For people on incomes between $37,000 and $65,000 you have to go back 10 years to find any adjustment in the marginal rate for inflation or average wage increases. Those people in real terms are paying much more tax than 10 years ago and they are paying a higher portion of their income in tax.
Whatever way you look at it, that is a great big new income tax. It is an insidious creeping system that over time becomes less fair and delivers more inequality.
As at May last year, all of the income earners in the 32.5 per cent marginal tax bracket are earning below average weekly earnings.
That means a very large slice of the workforce earning below average weekly earnings are paying 32.5 cents in every extra dollar they earn. It is a scandalous disincentive.
There is a fair argument for saying that people earning below the average should pay very little income tax, not 32.5 cents on every extra dollar they earn.
In a week of "debate" about the tax mix, this has hardly been mentioned.

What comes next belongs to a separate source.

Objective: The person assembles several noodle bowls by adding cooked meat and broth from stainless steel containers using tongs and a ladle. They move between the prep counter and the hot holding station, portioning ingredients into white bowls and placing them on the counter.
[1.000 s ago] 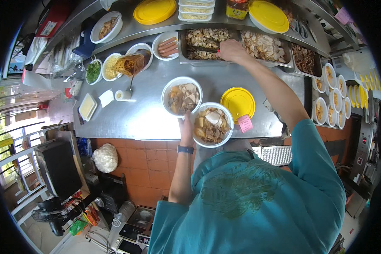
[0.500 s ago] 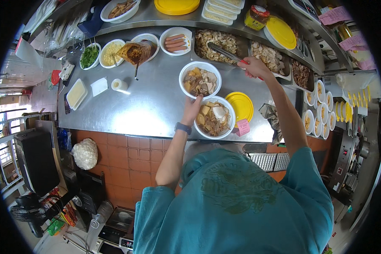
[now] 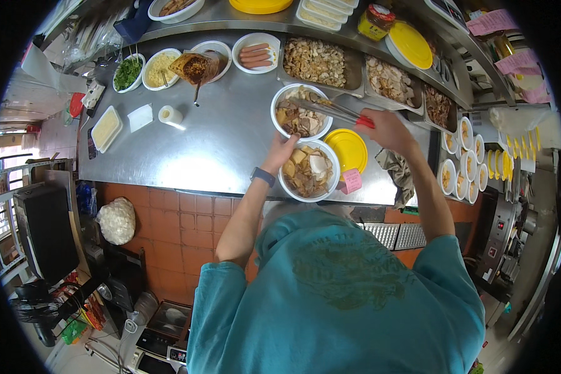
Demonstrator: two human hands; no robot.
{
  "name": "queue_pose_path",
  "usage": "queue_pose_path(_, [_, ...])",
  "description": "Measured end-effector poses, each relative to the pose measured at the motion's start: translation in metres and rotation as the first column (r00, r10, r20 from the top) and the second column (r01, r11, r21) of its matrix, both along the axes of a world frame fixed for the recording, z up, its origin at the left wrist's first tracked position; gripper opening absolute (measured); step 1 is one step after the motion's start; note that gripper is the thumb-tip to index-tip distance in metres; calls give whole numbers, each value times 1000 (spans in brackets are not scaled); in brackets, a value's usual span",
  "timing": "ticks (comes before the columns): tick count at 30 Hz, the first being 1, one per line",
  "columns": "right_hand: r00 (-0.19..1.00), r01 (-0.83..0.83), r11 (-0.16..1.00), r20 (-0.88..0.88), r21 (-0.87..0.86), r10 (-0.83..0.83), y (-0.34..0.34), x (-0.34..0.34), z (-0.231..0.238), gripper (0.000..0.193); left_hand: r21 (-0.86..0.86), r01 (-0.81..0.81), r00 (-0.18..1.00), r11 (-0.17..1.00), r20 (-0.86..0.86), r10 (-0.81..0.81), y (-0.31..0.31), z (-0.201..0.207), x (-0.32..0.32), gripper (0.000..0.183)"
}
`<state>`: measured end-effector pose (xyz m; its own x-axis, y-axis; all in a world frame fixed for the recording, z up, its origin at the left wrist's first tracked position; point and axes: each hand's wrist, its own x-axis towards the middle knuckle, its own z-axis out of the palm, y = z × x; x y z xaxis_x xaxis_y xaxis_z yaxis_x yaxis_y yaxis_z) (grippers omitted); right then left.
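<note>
My left hand (image 3: 281, 151) grips the near-left rim of a white bowl (image 3: 273, 118) holding sliced meat and other cut food. My right hand (image 3: 383, 129) is closed round the red handle of metal tongs (image 3: 338, 112), whose tips reach over the food in that bowl. Whether the tips pinch anything I cannot tell. Just nearer stands a second white bowl (image 3: 282, 184) with yellow chunks, brown pieces and a pale white piece. A yellow lid (image 3: 348, 149) lies beside it, with a pink paper slip (image 3: 352, 181) at its near edge.
Metal trays of chopped mushroom-like pieces (image 3: 315, 62), sliced meat (image 3: 388, 81) and darker meat (image 3: 441, 106) line the back right. Bowls of sausages (image 3: 255, 55), chopped greens (image 3: 128, 73) and minced garlic-like bits (image 3: 162, 70) stand farther left. A crumpled cloth (image 3: 394, 174) hangs at the front edge.
My right hand has brought the tongs from the tray of chopped pieces toward me and left, over the far bowl. My left hand still holds that bowl.
</note>
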<state>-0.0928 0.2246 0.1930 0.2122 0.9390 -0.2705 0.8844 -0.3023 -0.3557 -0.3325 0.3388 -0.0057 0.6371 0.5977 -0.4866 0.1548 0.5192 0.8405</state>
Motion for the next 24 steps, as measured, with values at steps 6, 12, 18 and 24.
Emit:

In the five years before that, adjustments for bracket creep were very small. It means that for 10 years, people on very modest incomes have been made to shoulder an ever-greater part of the tax burden. Most of these people have the tax taken out of their salaries by employers and have little or no means of engaging in tax avoidance by moving income to capital gains or taking advantage of large tax breaks for extra superannuation contributions.
In those 10 years, those higher up the scale have been shouldering a lessening burden with concessions on superannuation, negative gearing and capital gains, and special treatment for selected industries.
Income-tax fairness for people on less than average income should be the core aim of tax reform.
When Prime Minister Tony Abbott started the latest tax reform movement he said his aim was for "lower, simpler, fairer taxes for higher economic growth and better and more sustained services".
That was a contradictory jumble of aims. The simpler five-bracket income-tax system produces unfairness for people on modest incomes. Lower taxes for people on high incomes is also unfair and will not produce better and more sustained services. And economic growth and tax levels are scarcely related.
It may well be that increasing the GST to 15 per cent would raise money for sustained services and extract more tax from the well-off who would find it hard to avoid if they want to enjoy their high incomes.
But the increase would hit lower-income earners, too, and they would need to be compensated if the change is to be fair. That is going to be difficult for people on incomes less than $19,000 who pay no income tax.
It might be better to tackle the tax breaks for high-income earners first and only if that does not work move to increase the GST.
A higher GST is not a panacea. After all, Europe is full of nations with high GSTs and hopelessly unbalanced budgets.
Aside from superannuation and the family home, deductions for interest are a key to tax avoidance by high-income people and by large corporations, especially multi-national corporations.
Maybe interest deductions should be restricted to interest paid to unrelated entities resident in Australian. No more off-setting Australian income by paying large interest bills to related overseas entities. A trick used by Apple, Microsoft, Google and others.
Maybe interest deductions should be limited to the amount of income or rent earned and no more. Any claim for additional interest paid would have to be carried to future years. It would not end negative gearing because people could still deduct non-interest deductions, but it would stop the rampant conversion of highly taxed income to concessionally taxed capital.
It might be better to broaden the GST to education and health, rather than increase it. Untaxed education and health costs are mainly used by the well-off – especially private school fees. Those public schools, like everyone else, usually pay GST for computers, stationery and the like.
Increasing the GST might help, but other things should be tried first.